→ **Goal of the exercise**
The records below are to be returned exactly as written, minus their pictures.

================

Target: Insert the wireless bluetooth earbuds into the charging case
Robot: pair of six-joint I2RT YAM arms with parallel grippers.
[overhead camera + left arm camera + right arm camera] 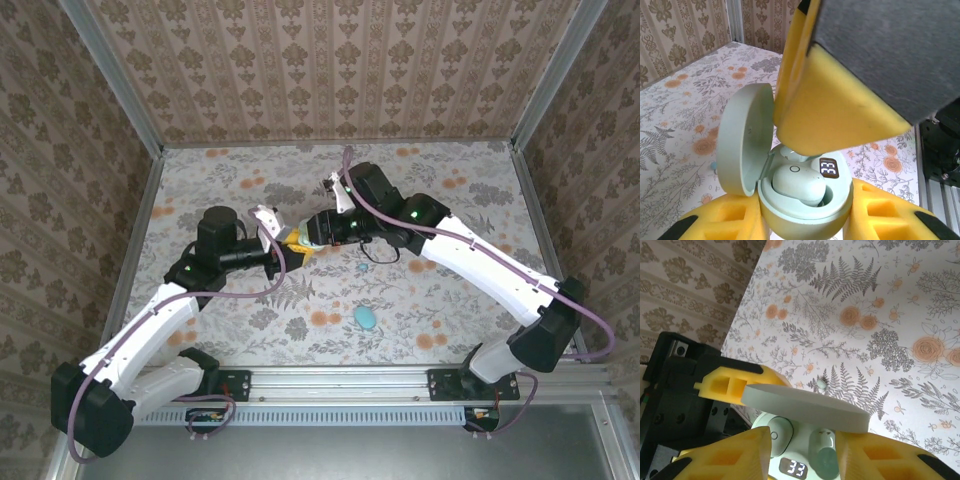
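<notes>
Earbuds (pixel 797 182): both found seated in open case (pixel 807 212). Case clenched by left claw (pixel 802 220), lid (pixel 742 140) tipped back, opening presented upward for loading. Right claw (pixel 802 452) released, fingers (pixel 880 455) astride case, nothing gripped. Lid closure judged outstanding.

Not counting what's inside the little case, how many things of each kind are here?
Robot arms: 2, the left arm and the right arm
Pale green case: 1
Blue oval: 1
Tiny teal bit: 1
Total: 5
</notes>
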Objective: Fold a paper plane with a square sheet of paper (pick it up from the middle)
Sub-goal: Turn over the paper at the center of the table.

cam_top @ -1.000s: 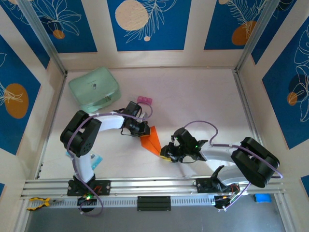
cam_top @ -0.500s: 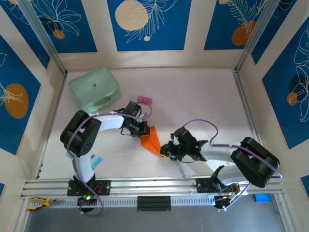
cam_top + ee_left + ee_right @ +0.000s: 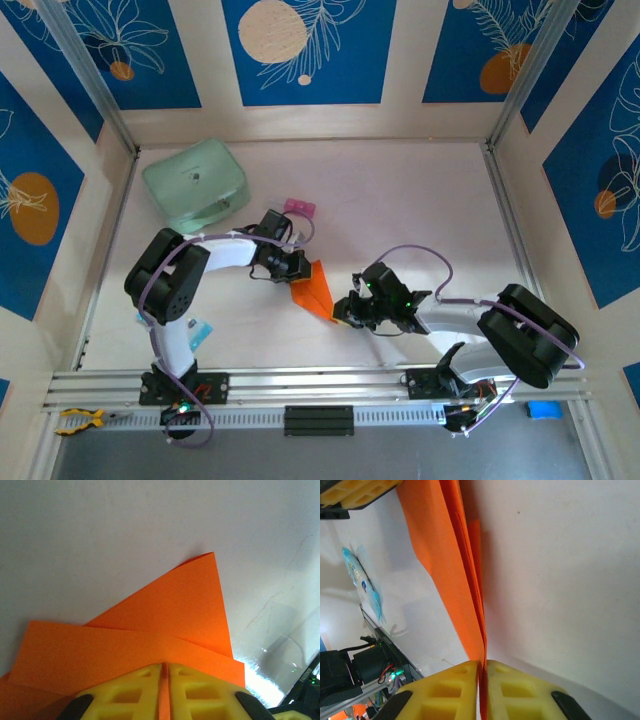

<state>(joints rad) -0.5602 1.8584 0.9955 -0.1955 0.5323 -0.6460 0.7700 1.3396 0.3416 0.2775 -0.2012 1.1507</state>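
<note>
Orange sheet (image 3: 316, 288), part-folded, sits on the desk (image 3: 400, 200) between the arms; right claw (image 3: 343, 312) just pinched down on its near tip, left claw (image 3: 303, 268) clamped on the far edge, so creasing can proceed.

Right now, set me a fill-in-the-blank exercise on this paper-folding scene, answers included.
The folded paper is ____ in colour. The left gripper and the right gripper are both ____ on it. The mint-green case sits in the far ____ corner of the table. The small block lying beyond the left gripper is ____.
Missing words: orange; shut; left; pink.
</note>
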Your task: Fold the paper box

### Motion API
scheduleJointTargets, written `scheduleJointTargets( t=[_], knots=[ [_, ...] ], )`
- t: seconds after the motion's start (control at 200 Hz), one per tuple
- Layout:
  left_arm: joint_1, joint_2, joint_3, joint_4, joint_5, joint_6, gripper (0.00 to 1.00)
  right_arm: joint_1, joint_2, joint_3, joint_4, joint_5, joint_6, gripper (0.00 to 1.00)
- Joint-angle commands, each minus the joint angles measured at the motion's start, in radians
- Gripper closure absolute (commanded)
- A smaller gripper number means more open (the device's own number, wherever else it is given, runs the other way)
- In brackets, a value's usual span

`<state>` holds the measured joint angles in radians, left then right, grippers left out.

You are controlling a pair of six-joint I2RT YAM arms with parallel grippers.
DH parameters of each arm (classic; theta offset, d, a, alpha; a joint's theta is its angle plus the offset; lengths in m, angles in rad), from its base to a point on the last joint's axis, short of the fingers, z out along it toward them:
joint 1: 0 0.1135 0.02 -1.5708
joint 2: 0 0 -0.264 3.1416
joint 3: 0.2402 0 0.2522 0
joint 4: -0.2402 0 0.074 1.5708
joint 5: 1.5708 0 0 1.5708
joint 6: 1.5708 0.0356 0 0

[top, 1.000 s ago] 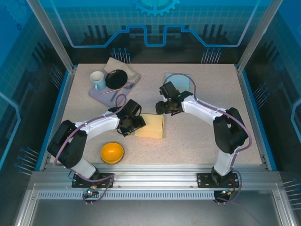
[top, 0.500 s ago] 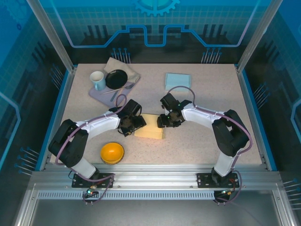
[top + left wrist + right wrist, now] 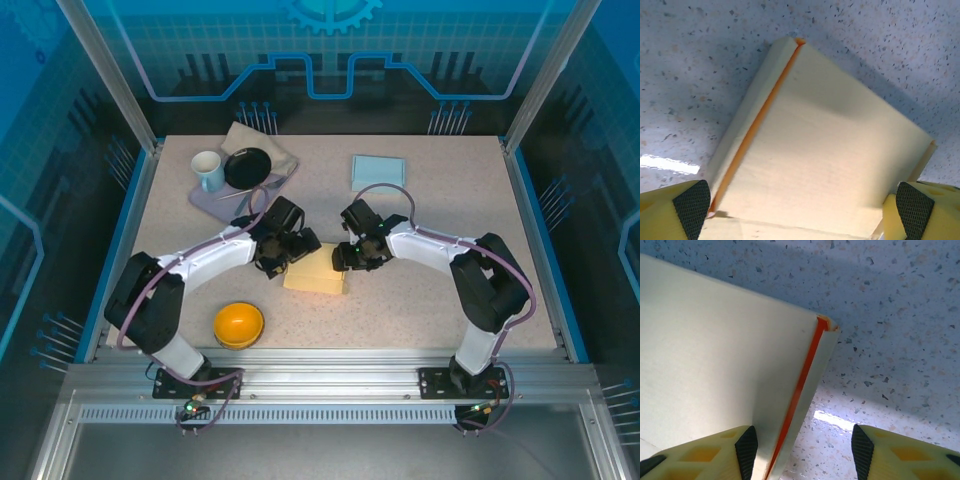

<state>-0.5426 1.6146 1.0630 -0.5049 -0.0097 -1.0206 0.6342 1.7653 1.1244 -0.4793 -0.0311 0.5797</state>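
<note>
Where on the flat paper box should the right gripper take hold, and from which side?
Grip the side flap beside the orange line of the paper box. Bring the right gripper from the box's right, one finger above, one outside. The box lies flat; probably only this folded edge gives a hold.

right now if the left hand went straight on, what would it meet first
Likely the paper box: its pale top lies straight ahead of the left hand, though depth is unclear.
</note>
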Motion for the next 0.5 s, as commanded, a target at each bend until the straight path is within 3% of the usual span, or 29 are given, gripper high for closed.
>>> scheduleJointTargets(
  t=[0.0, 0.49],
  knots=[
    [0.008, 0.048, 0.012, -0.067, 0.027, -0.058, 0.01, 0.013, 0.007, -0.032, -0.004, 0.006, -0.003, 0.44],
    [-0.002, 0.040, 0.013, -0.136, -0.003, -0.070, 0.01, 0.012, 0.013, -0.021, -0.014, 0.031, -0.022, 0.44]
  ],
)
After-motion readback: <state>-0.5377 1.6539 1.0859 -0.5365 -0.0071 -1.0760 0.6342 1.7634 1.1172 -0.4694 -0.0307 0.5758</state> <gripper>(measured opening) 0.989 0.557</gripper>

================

→ **Answer section**
Target: Insert the wireless bluetooth earbuds into the charging case
Robot: pair of six-joint I2RT YAM arms with parallel grippers.
[overhead camera + left arm camera + right arm camera] 
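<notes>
Earbuds (pixel 797 182): both found seated in open case (pixel 807 212). Case clenched by left claw (pixel 802 220), lid (pixel 742 140) tipped back, opening presented upward for loading. Right claw (pixel 802 452) released, fingers (pixel 880 455) astride case, nothing gripped. Lid closure judged outstanding.

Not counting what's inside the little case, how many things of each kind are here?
Robot arms: 2, the left arm and the right arm
Pale green case: 1
Blue oval: 1
Tiny teal bit: 1
Total: 5
</notes>
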Objective: Fold a paper plane with a square sheet of paper (pick it up from the middle)
Sub-goal: Turn over the paper at the center of the table.

cam_top @ -1.000s: 
cam_top @ -0.500s: 
cam_top + ee_left + ee_right @ +0.000s: 

<state>(joints rad) -0.5602 1.8584 0.9955 -0.1955 0.5323 -0.6460 0.7700 1.3396 0.3416 0.2775 -0.2012 1.1507</state>
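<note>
Orange sheet (image 3: 316, 288), part-folded, sits on the desk (image 3: 400, 200) between the arms; right claw (image 3: 343, 312) just pinched down on its near tip, left claw (image 3: 303, 268) clamped on the far edge, so creasing can proceed.

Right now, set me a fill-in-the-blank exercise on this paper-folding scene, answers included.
The folded paper is ____ in colour. The left gripper and the right gripper are both ____ on it. The mint-green case sits in the far ____ corner of the table. The small block lying beyond the left gripper is ____.
Missing words: orange; shut; left; pink.
</note>
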Your task: Fold the paper box

### Motion API
scheduleJointTargets, written `scheduleJointTargets( t=[_], knots=[ [_, ...] ], )`
- t: seconds after the motion's start (control at 200 Hz), one per tuple
- Layout:
  left_arm: joint_1, joint_2, joint_3, joint_4, joint_5, joint_6, gripper (0.00 to 1.00)
  right_arm: joint_1, joint_2, joint_3, joint_4, joint_5, joint_6, gripper (0.00 to 1.00)
- Joint-angle commands, each minus the joint angles measured at the motion's start, in radians
- Gripper closure absolute (commanded)
- A smaller gripper number means more open (the device's own number, wherever else it is given, runs the other way)
- In brackets, a value's usual span

`<state>` holds the measured joint angles in radians, left then right, grippers left out.

You are controlling a pair of six-joint I2RT YAM arms with parallel grippers.
DH parameters of each arm (classic; theta offset, d, a, alpha; a joint's theta is its angle plus the offset; lengths in m, angles in rad), from its base to a point on the last joint's axis, short of the fingers, z out along it toward them:
joint 1: 0 0.1135 0.02 -1.5708
joint 2: 0 0 -0.264 3.1416
joint 3: 0.2402 0 0.2522 0
joint 4: -0.2402 0 0.074 1.5708
joint 5: 1.5708 0 0 1.5708
joint 6: 1.5708 0.0356 0 0

[top, 1.000 s ago] 
[top, 0.500 s ago] 
[top + left wrist + right wrist, now] 

<state>-0.5426 1.6146 1.0630 -0.5049 -0.0097 -1.0206 0.6342 1.7653 1.1244 -0.4793 -0.0311 0.5797</state>
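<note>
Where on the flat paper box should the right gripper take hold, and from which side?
Grip the side flap beside the orange line of the paper box. Bring the right gripper from the box's right, one finger above, one outside. The box lies flat; probably only this folded edge gives a hold.

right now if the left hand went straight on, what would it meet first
Likely the paper box: its pale top lies straight ahead of the left hand, though depth is unclear.
</note>
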Motion for the next 0.5 s, as commanded, a target at each bend until the straight path is within 3% of the usual span, or 29 are given, gripper high for closed.
>>> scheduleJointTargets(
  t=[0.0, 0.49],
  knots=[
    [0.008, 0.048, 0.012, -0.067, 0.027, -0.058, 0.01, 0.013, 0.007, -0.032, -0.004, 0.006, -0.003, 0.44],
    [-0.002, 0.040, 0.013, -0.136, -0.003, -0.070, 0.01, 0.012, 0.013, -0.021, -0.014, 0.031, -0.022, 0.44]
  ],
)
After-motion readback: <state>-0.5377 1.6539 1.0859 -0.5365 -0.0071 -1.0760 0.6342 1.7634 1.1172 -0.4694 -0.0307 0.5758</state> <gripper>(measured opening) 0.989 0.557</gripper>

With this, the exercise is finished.